:: Assignment ::
Could every line below be transcribed exactly, with the pictures dropped?

:: Data shown ::
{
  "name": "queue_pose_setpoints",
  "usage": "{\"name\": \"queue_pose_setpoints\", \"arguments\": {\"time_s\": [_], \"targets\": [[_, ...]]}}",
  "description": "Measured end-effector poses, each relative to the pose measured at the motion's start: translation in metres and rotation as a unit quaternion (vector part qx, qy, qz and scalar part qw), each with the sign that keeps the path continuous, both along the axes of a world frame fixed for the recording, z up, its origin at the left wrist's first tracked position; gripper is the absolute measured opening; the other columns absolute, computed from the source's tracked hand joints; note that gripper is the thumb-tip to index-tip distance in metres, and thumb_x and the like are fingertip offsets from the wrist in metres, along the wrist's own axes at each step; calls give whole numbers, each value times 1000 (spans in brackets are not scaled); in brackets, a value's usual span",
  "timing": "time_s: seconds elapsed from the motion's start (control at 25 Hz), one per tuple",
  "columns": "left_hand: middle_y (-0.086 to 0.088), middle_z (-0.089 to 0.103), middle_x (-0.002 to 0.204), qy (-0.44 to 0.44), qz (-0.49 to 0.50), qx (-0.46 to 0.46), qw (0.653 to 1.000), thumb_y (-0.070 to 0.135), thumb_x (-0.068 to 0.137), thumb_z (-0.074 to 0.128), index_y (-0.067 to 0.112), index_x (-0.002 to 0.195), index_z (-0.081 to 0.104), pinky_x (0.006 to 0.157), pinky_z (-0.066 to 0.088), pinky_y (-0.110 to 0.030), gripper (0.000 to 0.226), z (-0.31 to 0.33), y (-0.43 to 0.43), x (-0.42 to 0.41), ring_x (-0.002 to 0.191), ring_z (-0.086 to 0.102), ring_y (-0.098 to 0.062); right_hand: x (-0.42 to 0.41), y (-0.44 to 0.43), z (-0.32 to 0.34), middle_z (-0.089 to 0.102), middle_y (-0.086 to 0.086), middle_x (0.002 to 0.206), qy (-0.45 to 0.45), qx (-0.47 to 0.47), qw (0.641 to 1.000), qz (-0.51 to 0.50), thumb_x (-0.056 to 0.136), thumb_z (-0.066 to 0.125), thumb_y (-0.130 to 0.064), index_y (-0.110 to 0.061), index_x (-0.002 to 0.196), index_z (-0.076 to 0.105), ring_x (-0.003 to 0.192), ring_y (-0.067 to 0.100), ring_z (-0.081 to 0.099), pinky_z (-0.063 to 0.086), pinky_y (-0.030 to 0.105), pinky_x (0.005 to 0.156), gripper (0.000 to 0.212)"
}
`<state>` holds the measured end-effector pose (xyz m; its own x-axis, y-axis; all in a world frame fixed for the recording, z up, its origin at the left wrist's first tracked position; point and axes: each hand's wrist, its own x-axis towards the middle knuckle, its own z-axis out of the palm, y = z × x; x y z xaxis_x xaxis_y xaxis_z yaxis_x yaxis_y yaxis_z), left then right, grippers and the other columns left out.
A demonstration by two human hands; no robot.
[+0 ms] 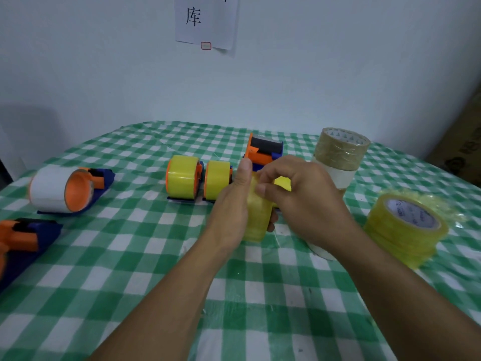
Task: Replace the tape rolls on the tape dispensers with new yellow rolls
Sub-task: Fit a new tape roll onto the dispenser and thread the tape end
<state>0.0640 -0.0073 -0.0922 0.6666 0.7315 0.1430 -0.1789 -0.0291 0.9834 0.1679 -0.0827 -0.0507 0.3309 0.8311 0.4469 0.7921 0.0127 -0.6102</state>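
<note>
My left hand (pixel 231 201) grips a yellow tape roll (pixel 256 217) from its left side, thumb up. My right hand (pixel 299 194) curls over the roll's top and its fingertips pinch at the tape surface. Behind my hands stands an orange and blue dispenser (pixel 265 151), partly hidden. Two dispensers with yellow rolls (pixel 182 178) (pixel 217 179) stand side by side left of my hands. At the left lies a dispenser with a white roll (pixel 59 190), and another dispenser (pixel 20 238) lies at the left edge.
A stack of yellow rolls (pixel 406 227) sits at the right. Behind it rises a stack of brown and white rolls (pixel 338 152). A white roll (pixel 320 251) peeks from under my right forearm. The green checked tablecloth (pixel 130 256) ends at a white wall.
</note>
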Motion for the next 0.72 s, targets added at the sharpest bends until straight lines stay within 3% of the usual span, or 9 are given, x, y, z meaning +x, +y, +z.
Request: {"name": "queue_pose_setpoints", "arguments": {"time_s": [0.08,0.16,0.28,0.56,0.72], "targets": [[-18,70,66,12,1,23,1000,67,87,43,6,84,71,59,58,-36,67,-2,-1,1,57,67,-27,5,4,6,70,-6,85,-40,-18,998,-37,99,60,-22,-22,86,66,73,9,64,52,32,74,14],[-18,69,65,11,-7,26,1000,59,86,56,0,89,68,57,58,-36,60,-4,-1,2,55,66,-25,11,5,16,71,-4,83,-3,-24,999,-43,101,57,-24,-25,87,61,80,13,66,55,43,77,14],[-15,68,65,13,-18,21,1000,46,92,61,5,90,67,55,57,-32,41,-4,-2,4,55,65,-22,17,6,28,76,-5,79,56,-52,997,-17,99,60,-18,-22,85,63,85,18,72,57,52,84,15],[-18,66,69,-21,-59,-37,997,17,94,64,-2,102,67,59,55,-33,21,-8,-4,4,61,63,-28,21,10,44,75,5,75,145,-38,986,-72,101,55,-13,-10,87,61,71,24,74,61,53,77,15],[-19,67,70,-14,-62,-53,997,12,93,63,3,91,68,59,55,-32,11,-8,-4,3,61,64,-29,23,11,53,71,6,76,36,-59,996,-51,94,67,-15,-16,79,65,75,26,70,61,52,73,15]]}}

:: Solution for this task ::
{
  "name": "queue_pose_setpoints",
  "usage": "{\"name\": \"queue_pose_setpoints\", \"arguments\": {\"time_s\": [_], \"targets\": [[_, ...]]}}",
  "description": "Measured end-effector poses, each relative to the pose measured at the motion's start: translation in metres and rotation as a unit quaternion (vector part qx, qy, qz and scalar part qw), each with the sign that keeps the path continuous, both along the axes of a world frame fixed for the recording, z up, its origin at the left wrist's first tracked position; gripper is the absolute measured opening; the other columns absolute, computed from the source's tracked hand joints; note that gripper is the thumb-tip to index-tip distance in metres, and thumb_x and the like are fingertip offsets from the wrist in metres, along the wrist's own axes at each step; calls give whole numbers, each value times 1000 (spans in brackets are not scaled); in brackets, a value's usual span",
  "timing": "time_s: seconds elapsed from the motion's start (control at 25 Hz), one per tuple",
  "columns": "left_hand: middle_y (-0.086 to 0.088), middle_z (-0.089 to 0.103), middle_x (-0.002 to 0.204), qy (-0.44 to 0.44), qz (-0.49 to 0.50), qx (-0.46 to 0.46), qw (0.653 to 1.000), thumb_y (-0.070 to 0.135), thumb_x (-0.068 to 0.137), thumb_z (-0.074 to 0.128), index_y (-0.067 to 0.112), index_x (-0.002 to 0.195), index_z (-0.081 to 0.104), pinky_x (0.006 to 0.157), pinky_z (-0.066 to 0.088), pinky_y (-0.110 to 0.030), gripper (0.000 to 0.226), z (-0.31 to 0.33), y (-0.43 to 0.43), x (-0.42 to 0.41), ring_x (-0.002 to 0.191), ring_z (-0.086 to 0.102), ring_y (-0.098 to 0.062); right_hand: x (-0.42 to 0.41), y (-0.44 to 0.43), z (-0.32 to 0.34), middle_z (-0.089 to 0.102), middle_y (-0.086 to 0.086), middle_x (0.002 to 0.206), qy (-0.45 to 0.45), qx (-0.47 to 0.47), qw (0.641 to 1.000), qz (-0.51 to 0.50), thumb_x (-0.056 to 0.136), thumb_z (-0.066 to 0.125), thumb_y (-0.130 to 0.064), index_y (-0.110 to 0.061), index_x (-0.002 to 0.196), index_z (-0.076 to 0.105), ring_x (-0.003 to 0.192), ring_y (-0.067 to 0.100), ring_z (-0.081 to 0.099), pinky_z (-0.063 to 0.086), pinky_y (-0.030 to 0.105), pinky_x (0.005 to 0.156), gripper (0.000 to 0.212)"
}
`<state>` holds the measured end-effector pose (xyz m; its own x-axis, y-axis; all in a world frame fixed for the recording, z up, its origin at the left wrist's first tracked position; point and axes: each hand's wrist, its own x-axis towards the middle knuckle, its own z-axis out of the palm, y = z × x; x y z xaxis_x xaxis_y xaxis_z yaxis_x yaxis_y yaxis_z), left then right, grippers and the other columns left out.
A demonstration by two human hands; no robot.
[+0 ms] 
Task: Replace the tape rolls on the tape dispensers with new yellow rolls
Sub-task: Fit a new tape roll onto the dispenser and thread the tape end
<state>0.0640 -0.0073 -0.0922 0.6666 0.7315 0.1430 -0.1789 -0.0291 0.9834 0.1679 -0.0827 -0.0507 0.3309 0.8311 0.4469 0.7921 0.0127 -0.6102</state>
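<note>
My left hand (pixel 231 201) grips a yellow tape roll (pixel 256 217) from its left side, thumb up. My right hand (pixel 299 194) curls over the roll's top and its fingertips pinch at the tape surface. Behind my hands stands an orange and blue dispenser (pixel 265 151), partly hidden. Two dispensers with yellow rolls (pixel 182 178) (pixel 217 179) stand side by side left of my hands. At the left lies a dispenser with a white roll (pixel 59 190), and another dispenser (pixel 20 238) lies at the left edge.
A stack of yellow rolls (pixel 406 227) sits at the right. Behind it rises a stack of brown and white rolls (pixel 338 152). A white roll (pixel 320 251) peeks from under my right forearm. The green checked tablecloth (pixel 130 256) ends at a white wall.
</note>
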Motion for the next 0.72 s, targets added at the sharpest bends until straight lines stay within 3% of the usual span, or 9 are given, x, y, z meaning +x, +y, +z.
Request: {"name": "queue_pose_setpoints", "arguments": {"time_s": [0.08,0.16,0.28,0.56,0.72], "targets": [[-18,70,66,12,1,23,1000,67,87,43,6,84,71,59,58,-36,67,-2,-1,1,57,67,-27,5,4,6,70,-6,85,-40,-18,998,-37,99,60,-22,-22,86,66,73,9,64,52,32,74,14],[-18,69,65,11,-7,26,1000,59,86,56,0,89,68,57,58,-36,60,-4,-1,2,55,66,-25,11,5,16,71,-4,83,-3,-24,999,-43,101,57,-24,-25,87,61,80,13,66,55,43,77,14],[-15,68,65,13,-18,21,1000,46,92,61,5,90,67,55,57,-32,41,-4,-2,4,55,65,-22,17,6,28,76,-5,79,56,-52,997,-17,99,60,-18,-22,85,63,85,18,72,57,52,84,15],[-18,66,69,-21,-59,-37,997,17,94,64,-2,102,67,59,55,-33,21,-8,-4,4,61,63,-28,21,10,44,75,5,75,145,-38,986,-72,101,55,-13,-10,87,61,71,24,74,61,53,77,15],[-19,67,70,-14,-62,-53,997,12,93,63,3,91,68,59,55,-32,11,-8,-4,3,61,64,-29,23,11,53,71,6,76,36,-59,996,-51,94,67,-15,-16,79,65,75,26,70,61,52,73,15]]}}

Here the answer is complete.